* _Problem_: Across the records that follow, give the number of lines containing the word "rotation" and nothing else.

_ _ _

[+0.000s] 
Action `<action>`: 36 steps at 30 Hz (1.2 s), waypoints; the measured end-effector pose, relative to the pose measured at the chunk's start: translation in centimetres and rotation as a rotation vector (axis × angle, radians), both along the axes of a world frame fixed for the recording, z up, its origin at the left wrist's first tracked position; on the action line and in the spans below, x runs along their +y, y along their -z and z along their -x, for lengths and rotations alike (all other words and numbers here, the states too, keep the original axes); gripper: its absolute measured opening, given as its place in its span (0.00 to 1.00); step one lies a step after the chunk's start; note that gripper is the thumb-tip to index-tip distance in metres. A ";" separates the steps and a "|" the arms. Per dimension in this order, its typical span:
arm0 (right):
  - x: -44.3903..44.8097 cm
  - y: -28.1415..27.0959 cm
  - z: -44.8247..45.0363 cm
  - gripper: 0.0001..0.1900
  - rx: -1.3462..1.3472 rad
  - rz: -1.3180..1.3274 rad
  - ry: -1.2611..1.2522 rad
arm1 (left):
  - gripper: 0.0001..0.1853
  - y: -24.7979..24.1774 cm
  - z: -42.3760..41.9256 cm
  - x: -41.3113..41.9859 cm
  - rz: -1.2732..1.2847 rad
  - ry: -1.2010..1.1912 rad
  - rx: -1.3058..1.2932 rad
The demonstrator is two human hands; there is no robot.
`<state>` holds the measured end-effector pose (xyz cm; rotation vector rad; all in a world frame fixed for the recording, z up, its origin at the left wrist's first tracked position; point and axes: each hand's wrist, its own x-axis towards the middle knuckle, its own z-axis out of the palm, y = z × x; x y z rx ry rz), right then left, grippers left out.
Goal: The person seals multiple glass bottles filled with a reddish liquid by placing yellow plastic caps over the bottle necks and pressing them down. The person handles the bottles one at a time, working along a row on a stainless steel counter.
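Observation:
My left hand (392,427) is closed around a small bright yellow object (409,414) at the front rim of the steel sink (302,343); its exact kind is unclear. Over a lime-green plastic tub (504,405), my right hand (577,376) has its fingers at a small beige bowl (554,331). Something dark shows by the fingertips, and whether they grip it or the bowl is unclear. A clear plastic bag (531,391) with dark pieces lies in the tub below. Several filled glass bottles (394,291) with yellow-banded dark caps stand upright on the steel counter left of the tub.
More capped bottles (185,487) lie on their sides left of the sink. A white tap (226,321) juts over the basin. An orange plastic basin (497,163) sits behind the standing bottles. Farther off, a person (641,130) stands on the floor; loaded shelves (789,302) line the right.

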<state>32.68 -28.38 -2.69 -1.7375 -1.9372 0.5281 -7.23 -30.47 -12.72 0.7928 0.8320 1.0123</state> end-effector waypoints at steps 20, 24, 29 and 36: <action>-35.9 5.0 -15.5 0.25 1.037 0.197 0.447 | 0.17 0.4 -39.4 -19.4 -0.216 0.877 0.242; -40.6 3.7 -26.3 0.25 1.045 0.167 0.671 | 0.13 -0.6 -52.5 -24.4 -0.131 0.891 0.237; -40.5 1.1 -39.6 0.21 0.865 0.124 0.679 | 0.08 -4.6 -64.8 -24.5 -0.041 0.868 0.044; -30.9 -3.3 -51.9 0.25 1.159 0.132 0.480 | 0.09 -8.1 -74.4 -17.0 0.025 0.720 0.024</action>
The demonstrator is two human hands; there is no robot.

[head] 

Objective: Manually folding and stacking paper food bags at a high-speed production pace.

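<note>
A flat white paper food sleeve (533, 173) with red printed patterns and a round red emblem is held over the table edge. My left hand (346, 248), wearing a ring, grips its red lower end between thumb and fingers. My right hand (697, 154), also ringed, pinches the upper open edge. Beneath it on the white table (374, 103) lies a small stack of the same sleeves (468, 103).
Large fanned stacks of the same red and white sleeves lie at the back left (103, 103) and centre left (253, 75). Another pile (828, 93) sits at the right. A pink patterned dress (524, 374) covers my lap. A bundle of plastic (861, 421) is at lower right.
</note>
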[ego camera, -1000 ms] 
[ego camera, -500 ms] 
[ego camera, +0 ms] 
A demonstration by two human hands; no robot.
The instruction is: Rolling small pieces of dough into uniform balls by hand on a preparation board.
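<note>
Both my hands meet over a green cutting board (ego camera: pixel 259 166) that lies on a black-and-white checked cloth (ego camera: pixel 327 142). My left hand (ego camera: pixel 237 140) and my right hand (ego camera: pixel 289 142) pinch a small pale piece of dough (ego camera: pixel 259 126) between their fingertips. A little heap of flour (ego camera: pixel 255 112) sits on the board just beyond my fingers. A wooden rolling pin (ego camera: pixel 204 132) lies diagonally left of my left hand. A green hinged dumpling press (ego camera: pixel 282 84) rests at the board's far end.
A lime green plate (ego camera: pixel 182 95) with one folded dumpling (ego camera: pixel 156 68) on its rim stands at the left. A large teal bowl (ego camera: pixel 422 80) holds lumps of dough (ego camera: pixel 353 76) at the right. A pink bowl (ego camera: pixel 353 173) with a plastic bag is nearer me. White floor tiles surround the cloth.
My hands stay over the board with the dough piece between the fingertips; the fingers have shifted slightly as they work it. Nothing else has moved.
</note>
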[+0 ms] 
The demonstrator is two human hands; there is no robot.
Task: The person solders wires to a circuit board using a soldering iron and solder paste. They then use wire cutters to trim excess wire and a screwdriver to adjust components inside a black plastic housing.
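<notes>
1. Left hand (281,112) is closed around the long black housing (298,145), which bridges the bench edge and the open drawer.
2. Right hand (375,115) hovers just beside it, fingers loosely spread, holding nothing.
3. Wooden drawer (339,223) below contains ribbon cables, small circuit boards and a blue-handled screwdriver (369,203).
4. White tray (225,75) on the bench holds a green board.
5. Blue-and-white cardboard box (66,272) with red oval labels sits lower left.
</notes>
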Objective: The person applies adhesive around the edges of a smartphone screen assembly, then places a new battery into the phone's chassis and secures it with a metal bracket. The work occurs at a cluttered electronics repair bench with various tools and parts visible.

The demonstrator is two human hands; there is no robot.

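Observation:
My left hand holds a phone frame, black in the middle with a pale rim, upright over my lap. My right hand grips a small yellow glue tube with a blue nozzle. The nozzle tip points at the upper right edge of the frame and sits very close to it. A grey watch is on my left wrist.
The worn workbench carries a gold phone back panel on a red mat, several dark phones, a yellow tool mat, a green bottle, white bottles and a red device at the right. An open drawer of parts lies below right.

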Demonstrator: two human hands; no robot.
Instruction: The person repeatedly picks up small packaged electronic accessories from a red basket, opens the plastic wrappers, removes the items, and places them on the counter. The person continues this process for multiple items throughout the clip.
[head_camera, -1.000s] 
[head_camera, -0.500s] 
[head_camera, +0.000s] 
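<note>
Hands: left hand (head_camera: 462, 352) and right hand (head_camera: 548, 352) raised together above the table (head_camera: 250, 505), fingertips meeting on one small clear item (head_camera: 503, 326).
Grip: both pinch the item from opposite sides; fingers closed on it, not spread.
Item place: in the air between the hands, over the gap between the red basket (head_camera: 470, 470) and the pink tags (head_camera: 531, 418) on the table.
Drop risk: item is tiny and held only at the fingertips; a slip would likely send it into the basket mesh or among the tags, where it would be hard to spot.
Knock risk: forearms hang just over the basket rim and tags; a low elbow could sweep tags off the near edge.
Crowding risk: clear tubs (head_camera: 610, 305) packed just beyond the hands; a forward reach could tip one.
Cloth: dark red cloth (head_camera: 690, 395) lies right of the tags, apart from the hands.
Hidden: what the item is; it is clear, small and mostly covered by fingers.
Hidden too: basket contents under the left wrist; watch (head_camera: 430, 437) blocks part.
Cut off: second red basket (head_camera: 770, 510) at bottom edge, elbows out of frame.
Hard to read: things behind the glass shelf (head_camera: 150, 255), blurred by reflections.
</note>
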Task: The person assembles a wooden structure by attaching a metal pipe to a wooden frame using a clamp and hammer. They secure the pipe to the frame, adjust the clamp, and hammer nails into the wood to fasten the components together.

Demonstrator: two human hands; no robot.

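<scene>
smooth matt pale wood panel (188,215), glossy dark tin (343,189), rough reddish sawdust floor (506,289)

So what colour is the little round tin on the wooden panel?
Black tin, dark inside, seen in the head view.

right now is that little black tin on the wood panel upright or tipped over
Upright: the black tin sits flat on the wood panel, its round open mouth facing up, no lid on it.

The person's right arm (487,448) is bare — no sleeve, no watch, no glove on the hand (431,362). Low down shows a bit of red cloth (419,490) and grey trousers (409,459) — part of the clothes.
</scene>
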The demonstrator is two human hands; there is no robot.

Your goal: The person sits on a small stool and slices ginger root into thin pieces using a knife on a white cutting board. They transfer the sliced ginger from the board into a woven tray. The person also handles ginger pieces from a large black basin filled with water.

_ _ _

* _The answer_: 2